Mais une exception est prévue. S’il s’agit de membres de la famille qui, avant la fin 2020, avaient déjà un lien avec le ressortissant britannique bénéficiant d'un droit de séjour en Belgique ou s’il s’agit des enfants nés après la fin de la période transitoire : rien ne changera pour eux, ils bénéficieront des mêmes conditions en matière de regroupement que celles ayant prévalu avant l’expiration de la période de transition. Sont concernés par cette exception :

  • les membres de sa famille en ligne directe pour autant que ce lien existe déjà avant la fin de la phase transitoire (le conjoint ou le partenaire avec lequel il est en partenariat enregistré, les descendants directs qui sont âgés de moins de 21 ans ou qui sont à charge, les descendants directs du conjoint ou du partenaire et les ascendants directs à charge et ceux du conjoint ou du partenaire) ;
  • le partenaire avec lequel il a une relation durable pour autant qu'il soit en mesure de prouver que la relation existait déjà avant la fin de la phase transitoire ;
  • les enfants qui sont nés ou qui ont été adoptés après la fin de la phase transitoire.

Que se passera-t-il pour les Britanniques ou les membres de leur famille (autres que ceux mentionnés dans la liste ci-dessus) qui introduiront une demande de séjour à l’expiration de la période transitoire ?

Ils seront théoriquement considérés comme des membres de pays tiers.

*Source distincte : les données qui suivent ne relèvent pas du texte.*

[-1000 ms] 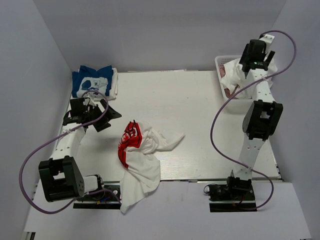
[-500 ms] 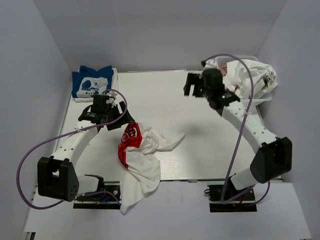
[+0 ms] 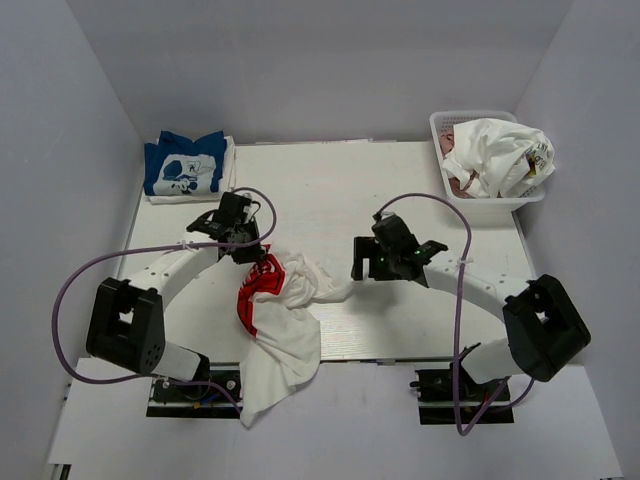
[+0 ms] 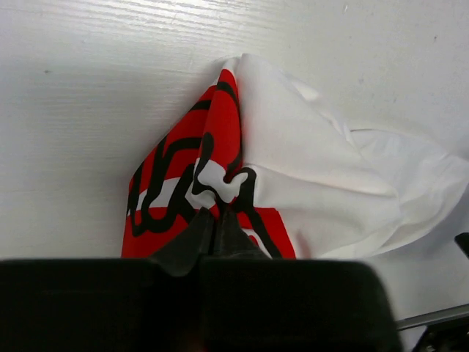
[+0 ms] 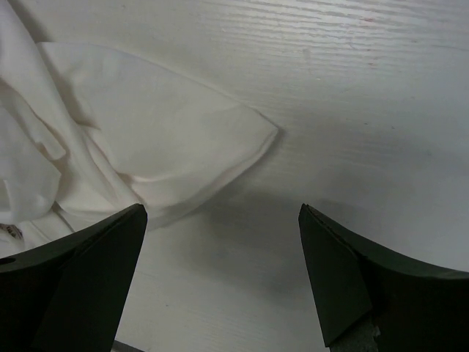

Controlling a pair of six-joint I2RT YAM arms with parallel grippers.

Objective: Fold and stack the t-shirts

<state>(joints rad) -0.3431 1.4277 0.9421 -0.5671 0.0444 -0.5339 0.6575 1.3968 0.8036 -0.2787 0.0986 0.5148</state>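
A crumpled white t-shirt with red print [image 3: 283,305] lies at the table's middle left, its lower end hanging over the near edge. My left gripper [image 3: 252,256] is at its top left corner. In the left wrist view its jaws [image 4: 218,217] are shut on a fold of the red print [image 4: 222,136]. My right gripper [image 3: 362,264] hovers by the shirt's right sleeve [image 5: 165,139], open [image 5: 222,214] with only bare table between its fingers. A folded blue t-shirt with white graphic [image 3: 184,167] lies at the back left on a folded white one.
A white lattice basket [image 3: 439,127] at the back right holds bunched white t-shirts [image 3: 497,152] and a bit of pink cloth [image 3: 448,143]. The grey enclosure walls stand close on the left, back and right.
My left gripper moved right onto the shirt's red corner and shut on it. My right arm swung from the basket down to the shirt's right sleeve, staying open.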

En fait, « à ce jour, aucune décision n'a encore été prise et rien n'est encore fixé dans l'accord sur le retrait », précise l’Office des étrangers.  Cette question fait partie d’une vaste négociation entre le Royaume-Uni et l’Union européenne, qui doit aboutir à un nouveau partenariat.

« Ces négociations auront probablement surtout un impact sur les conditions relatives au court séjour (moins de 90 jours sur une période de 180 jours) », indique encore l’Office des étrangers.